Today is the Feast of St. Nicholas, and the children at St. Patrick's school received a very special treat, but it was not in their shoes left out by the fireplace! St. Nick himself visited them at their school to tell them all about who he is, and why we honor him! Here is that special presentation, written by Sharon Nelsen:
St. Nicholas (Fourth Century) (Feast Day December 6)
Saints for School Masses, Tuesday, December 6, 2011
Written by Sharon Nelsen
In the Fourth Century, I was appointed Bishop of Myra, the capital city in Lycia, which is a province of Asia Minor. I loved my people and they loved me which might be why so many legends have arisen about me. This does not mean that the stories about me are untrue, just that they became more exaggerated as they were told and retold through the centuries.

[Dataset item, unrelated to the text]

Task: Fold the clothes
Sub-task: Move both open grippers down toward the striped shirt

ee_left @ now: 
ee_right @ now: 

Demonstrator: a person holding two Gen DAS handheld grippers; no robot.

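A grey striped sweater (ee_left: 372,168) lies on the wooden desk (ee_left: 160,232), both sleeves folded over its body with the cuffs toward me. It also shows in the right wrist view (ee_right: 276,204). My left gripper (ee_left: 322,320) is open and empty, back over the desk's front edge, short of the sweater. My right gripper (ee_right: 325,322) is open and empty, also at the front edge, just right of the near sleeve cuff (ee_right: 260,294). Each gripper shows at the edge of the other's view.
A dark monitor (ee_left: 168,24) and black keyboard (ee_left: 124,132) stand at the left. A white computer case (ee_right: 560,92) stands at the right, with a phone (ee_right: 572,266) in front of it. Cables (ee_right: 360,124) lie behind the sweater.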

What is important to me and to you is that we share with others from what God has bestowed upon us. When my parents died, they left me a fortune. I was determined to share that fortune with others and very soon an opportunity arose, which has become the story about me that has inspired gift-giving at Christmastime throughout the world. The story is about how I helped a poor man in our city of Patara:
This man had lost all of his money and he had three daughters of marriageable age. In our times it was up to the father to find a husband for his daughter, and to give not only his daughter to that husband, but to give a “dowry” of money with her. This may sound odd to you, but in my day, when one more person was added to the household (and the daughter always went to live with her new husband’s family) someone had to pay for her food and clothing—which is why the father provided a dowry.
If the father of the bride had no money or goods to give, no dowry, his daughter had little chance of marriage and most probably would end up on the streets when her father died.
Little did I realize that when I threw the first bag of gold through the window of that poor father’s house, I was beginning a tradition! I had managed to leave the first two bags of gold secretly, but when I crept by one night and left that third bag of gold, the poor man saw me and overwhelmed me with gratitude.
The word spread and probably because my Feast Day is so close to Christmas Day, giving gifts became associated with the Birth of Jesus. Today in many countries, gifts are given on St. Nicholas Day, or in January on the Feast of the Epiphany, celebrating the gifts the Magi brought to the newly born Savior of the world.
Gifts can be things, but they can also be the giving of our time to be with someone, to help someone or simply to make someone’s life better because we let them know we care about them.
One of the gifts I gave the church was my presence at the Council of Nicaea in the year 325. I helped the council declare what we believe about God and His Church, so now, as you recite the Nicene Creed together at Sunday Mass, you are proclaiming the truth. And truth is the best gift of all.
Today, my prayer for each of you is that you will share always from the truth of your time, your talent, and your treasure with those the Lord sends to you throughout your life.
St. Nicholas, pray for us;
St. Patrick, our parish patron, pray for us;
All holy men and women, pray for us.